Posted by | July 25, 2006 | business | No Comments

Old farts like myself, who were tinkering with the Internet in the early 90s will remember that there was a sudden surge in interest in the Internet a year or so before the web.

The tendency is to think that the Web was the prime reason for the increased adoption of the Internet, but in fact it is more likely that the Web was actually the result of an evolutionary niche being opened up by the spread of the Internet.

Once the Web was born, of course, it did help fuel the growth of the Internet, but like almost any other ‘ecosystem’ from the autocatalytic reactions in a single cell organism, to the money flow in an industrial economy, it was based upon a circular feedback loop, making it difficult to separate the chicken from the egg.

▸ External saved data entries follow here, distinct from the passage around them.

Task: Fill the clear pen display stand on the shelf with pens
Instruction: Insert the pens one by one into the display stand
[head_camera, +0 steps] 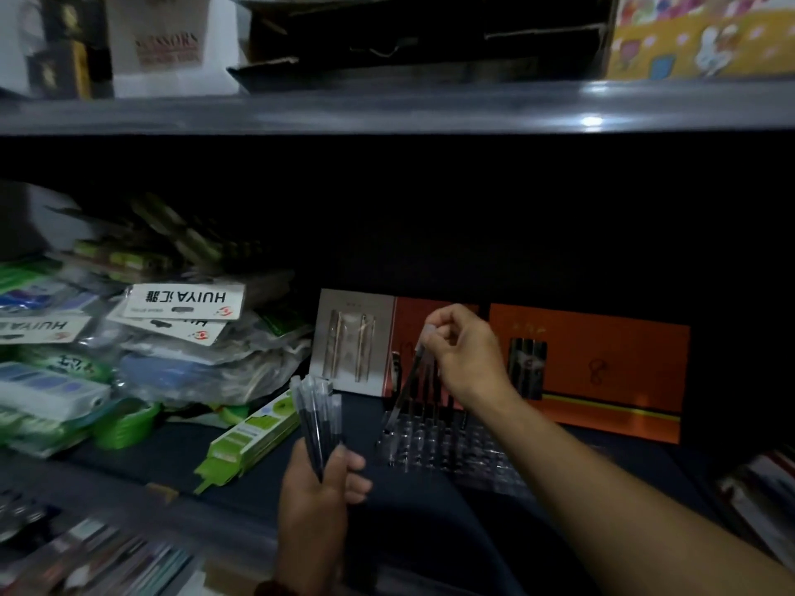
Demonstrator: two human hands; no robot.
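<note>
Pens sit bunched in my left hand, held tight near the front edge of the shelf. Farther in, my right hand pinches one pen, tilted, its tip at the clear stand on the shelf. Orange boxes crowd close behind. The back is too dark to see.

You are working in dim light; behind your right-hand fingers the shelf recess sinks into near-black shadow. High above them, glare spots the glossy grey metal shelf edge. Left of them, the plastic-wrapped stationery packets smear with blur.
</note>
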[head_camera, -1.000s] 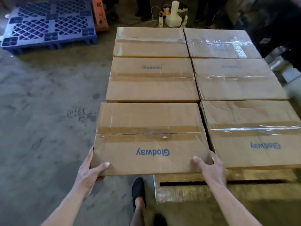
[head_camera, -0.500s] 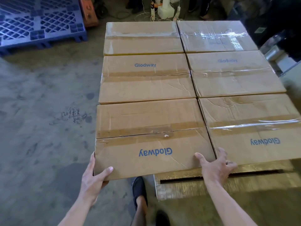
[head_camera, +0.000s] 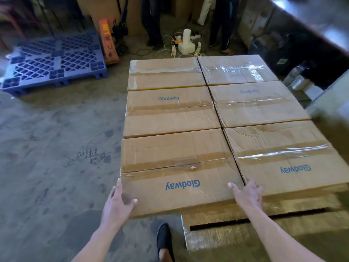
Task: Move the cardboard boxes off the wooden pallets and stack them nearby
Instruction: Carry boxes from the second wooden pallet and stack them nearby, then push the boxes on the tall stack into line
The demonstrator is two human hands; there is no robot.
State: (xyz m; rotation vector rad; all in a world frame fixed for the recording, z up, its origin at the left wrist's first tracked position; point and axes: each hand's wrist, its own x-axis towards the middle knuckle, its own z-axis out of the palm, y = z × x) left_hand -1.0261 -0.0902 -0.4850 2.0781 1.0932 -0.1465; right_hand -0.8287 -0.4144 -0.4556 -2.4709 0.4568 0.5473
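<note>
1. Six brown cardboard boxes with blue "Glodway" print lie flat on a pale wooden pallet (head_camera: pixel 264 231), in two columns of three, sides touching.
2. Every box is sealed along its top seam, some with brown tape and some with glossy clear tape, so what is inside cannot be seen.
3. The near left box (head_camera: pixel 175 163) rests on the pallet with its left part jutting past the pallet's corner over the grey concrete floor (head_camera: pixel 56 148).
4. The left hand (head_camera: pixel 118 201) grasps this box at its near left corner, thumb on the top face and fingers along the left side.
5. The right hand (head_camera: pixel 247 194) grasps the same box at its near right corner, thumb on the top face. Its fingers are spread at the seam with the near right box (head_camera: pixel 279 157).
6. A black slip-on shoe (head_camera: pixel 164 239) stands on the floor just near of the held box, left of the pallet's corner.
7. A blue plastic lattice pallet (head_camera: pixel 54 61) lies on the floor at far left, well apart from the boxes.
8. White power strips and tangled cables (head_camera: pixel 186 44) lie on the floor just beyond the far boxes.
</note>
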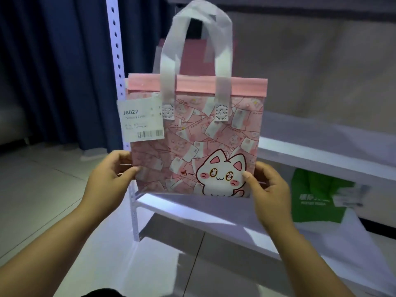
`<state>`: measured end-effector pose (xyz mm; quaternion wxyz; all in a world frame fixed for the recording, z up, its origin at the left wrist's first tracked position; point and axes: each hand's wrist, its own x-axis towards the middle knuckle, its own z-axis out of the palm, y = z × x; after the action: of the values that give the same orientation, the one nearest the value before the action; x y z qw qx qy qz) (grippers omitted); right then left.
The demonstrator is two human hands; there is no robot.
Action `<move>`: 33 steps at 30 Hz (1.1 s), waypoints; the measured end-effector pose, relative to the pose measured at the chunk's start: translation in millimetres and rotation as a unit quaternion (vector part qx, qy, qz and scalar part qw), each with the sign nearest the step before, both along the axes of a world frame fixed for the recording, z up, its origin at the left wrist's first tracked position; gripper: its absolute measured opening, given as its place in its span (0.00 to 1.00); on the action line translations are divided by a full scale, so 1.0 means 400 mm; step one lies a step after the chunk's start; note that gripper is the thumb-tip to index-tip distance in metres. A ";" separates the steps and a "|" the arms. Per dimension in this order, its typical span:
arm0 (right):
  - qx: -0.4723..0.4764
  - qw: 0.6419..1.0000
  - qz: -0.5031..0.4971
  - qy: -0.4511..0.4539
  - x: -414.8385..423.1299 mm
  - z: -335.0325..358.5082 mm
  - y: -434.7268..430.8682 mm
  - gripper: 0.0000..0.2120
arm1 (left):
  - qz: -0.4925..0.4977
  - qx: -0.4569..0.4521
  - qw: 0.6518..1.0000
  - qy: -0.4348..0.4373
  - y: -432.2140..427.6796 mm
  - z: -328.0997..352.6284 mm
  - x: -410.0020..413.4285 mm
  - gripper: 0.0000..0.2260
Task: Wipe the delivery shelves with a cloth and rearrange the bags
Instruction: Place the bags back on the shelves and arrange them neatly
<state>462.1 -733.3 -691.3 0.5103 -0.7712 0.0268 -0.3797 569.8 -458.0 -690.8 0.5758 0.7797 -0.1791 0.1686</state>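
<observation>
A pink bag with a white cartoon cat, white handles and a paper label reading J8022 stands upright at the front of a white shelf. My left hand grips its lower left edge, thumb on the front. At the lower right edge my right hand holds the bag, thumb pressed on the cat print. A second pink bag stands right behind it, mostly hidden. No cloth is in view.
A green bag lies on a lower shelf at the right. The perforated white shelf post rises at the left, with a dark blue curtain behind it. Grey tiled floor spreads to the left.
</observation>
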 end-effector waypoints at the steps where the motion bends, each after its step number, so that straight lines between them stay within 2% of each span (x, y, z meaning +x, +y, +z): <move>1: 0.005 1.000 -0.006 -0.008 -0.011 0.017 -0.012 0.13 | -0.008 0.001 1.000 -0.015 -0.017 0.025 -0.007 0.09; 9: 0.030 0.987 -0.116 -0.103 -0.096 0.169 -0.135 0.11 | -0.125 -0.039 0.987 -0.094 -0.193 0.205 -0.019 0.09; 14: 0.028 0.973 -0.196 -0.118 -0.113 0.223 -0.211 0.08 | -0.176 -0.051 0.977 -0.109 -0.305 0.273 0.024 0.11; 23: 0.059 0.957 -0.280 -0.050 -0.031 0.201 -0.322 0.08 | -0.167 0.019 0.980 -0.108 -0.493 0.223 0.135 0.09; 28: 0.041 0.956 -0.290 -0.018 0.034 0.173 -0.358 0.12 | -0.181 0.034 0.975 -0.127 -0.538 0.195 0.182 0.17; 33: 0.039 0.953 -0.301 0.018 0.095 0.150 -0.393 0.15 | -0.143 0.015 0.980 -0.136 -0.574 0.179 0.228 0.18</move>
<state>500.2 -890.6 -631.4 0.4016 -0.7133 0.2814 -0.5008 661.1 -687.6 -619.4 0.5523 0.7246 -0.3679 0.1858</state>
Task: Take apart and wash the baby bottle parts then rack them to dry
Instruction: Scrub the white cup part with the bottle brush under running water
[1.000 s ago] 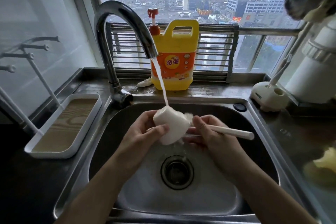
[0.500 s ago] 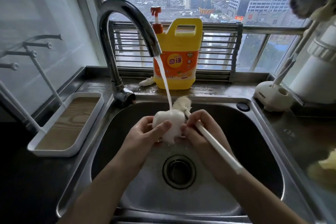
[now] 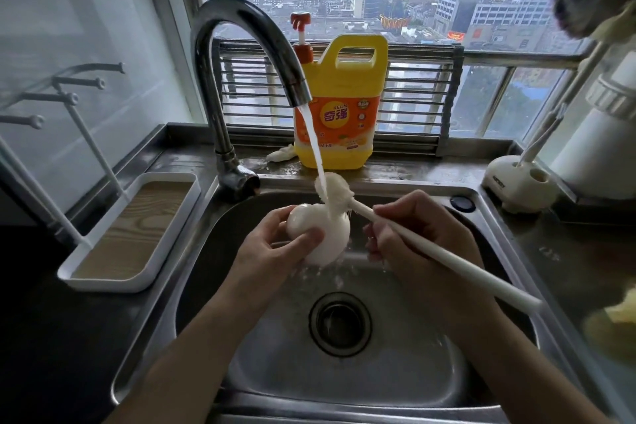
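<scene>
My left hand (image 3: 275, 251) grips a white baby bottle (image 3: 321, 234) over the steel sink (image 3: 488, 348), under the running water from the tap (image 3: 247, 31). A long white bottle brush (image 3: 423, 246) is held in my right hand (image 3: 420, 237). Its bristle head sits out of the bottle, just above it, in the water stream. The handle slants down to the right past my wrist. The bottle's mouth is hidden from me.
A white drying rack with pegs and a wood-lined tray (image 3: 134, 227) stands left of the sink. A yellow detergent jug (image 3: 339, 103) sits behind the tap. At the right are a white brush holder (image 3: 516, 182) and a white appliance (image 3: 605, 134).
My right hand pulled the brush out of the bottle and raised its head into the water stream. The handle swung from level to slanting down to the right. The bottle tilted more upright.
</scene>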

The are two other very important examples of cause and effect which were not what they seemed: oil and coal.

It would seem plausible to assume that the industrial revolution created engines which needed coal, which was eventually replaced by the more transportable oil.

In fact the demand for coal was stimulated by a decline in the available wood during the mini ice age in the 17th and 18th centuries. Steam engines, often running on wood fires, were developed to pump water out of coal mines. Later, a positive feedback loop would mean that more coal could mean more steam engines.

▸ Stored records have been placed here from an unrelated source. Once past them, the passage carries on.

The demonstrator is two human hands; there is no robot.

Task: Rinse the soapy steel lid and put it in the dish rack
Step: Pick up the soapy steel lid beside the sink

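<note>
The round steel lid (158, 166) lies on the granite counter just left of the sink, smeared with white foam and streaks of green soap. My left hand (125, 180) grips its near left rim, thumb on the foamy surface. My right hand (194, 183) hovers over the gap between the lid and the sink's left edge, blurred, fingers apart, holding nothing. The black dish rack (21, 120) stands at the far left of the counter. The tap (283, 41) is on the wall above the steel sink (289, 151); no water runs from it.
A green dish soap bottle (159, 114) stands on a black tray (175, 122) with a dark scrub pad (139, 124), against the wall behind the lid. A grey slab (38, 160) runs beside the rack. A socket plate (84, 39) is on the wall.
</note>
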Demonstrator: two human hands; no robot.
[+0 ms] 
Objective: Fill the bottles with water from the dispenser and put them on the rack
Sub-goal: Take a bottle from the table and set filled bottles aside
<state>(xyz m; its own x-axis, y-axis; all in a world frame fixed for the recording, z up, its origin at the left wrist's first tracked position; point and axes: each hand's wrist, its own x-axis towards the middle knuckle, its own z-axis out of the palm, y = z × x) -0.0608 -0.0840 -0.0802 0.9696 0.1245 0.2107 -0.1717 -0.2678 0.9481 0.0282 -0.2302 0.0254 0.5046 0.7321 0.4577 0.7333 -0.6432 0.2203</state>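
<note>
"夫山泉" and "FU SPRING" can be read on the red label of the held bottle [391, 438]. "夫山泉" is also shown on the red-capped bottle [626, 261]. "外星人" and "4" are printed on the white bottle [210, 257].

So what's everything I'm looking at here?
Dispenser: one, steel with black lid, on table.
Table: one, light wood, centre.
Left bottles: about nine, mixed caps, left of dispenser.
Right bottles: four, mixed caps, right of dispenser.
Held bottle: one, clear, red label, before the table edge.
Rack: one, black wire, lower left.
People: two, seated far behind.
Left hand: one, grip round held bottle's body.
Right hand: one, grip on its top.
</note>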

Similarly, the demand for oil was created by a demand for lamp oil to light the factories of the industrial revolution, long before it was used to transport the workers and the goods they produced, creating a bigger marketplace and demand.

The lesson from this, is perhaps that:

1. looking for cause and effect in a strictly linear fashion is nonsense.

2. business plans that are looking to change the world by attracting a significant slice of an existing market or ‘ecosystem’ would be better off focusing on how to step up between small to large marketplaces.

If you like this is similar to the vogueish marketing books of the last dotcom boom, like Crossing the Chasm or Inside the Tornado. The difference being that there is not one tornado but a series of ever increasing ones, with fractal like self similarity. The inverse pattern of turbulent air flow.

Perhaps the skill (or luck) of the entrepreneur is to find the seemingly trivial niche (like selling crude oil instead of Sperm Whale fat for lighting) that could interconnect all the way to the top.

The people that did this in the last boom were not Napster or Webvan, but people like Blogger or Ebay. And before you say, oh but Blogger never became a huge company, consider this:

The founders made more than the founders of some billion dollar companies, and they got to change the world at the same time.

Even if Webvan had succeeded, it was kind of boring and complicated and difficult to setup in your garage.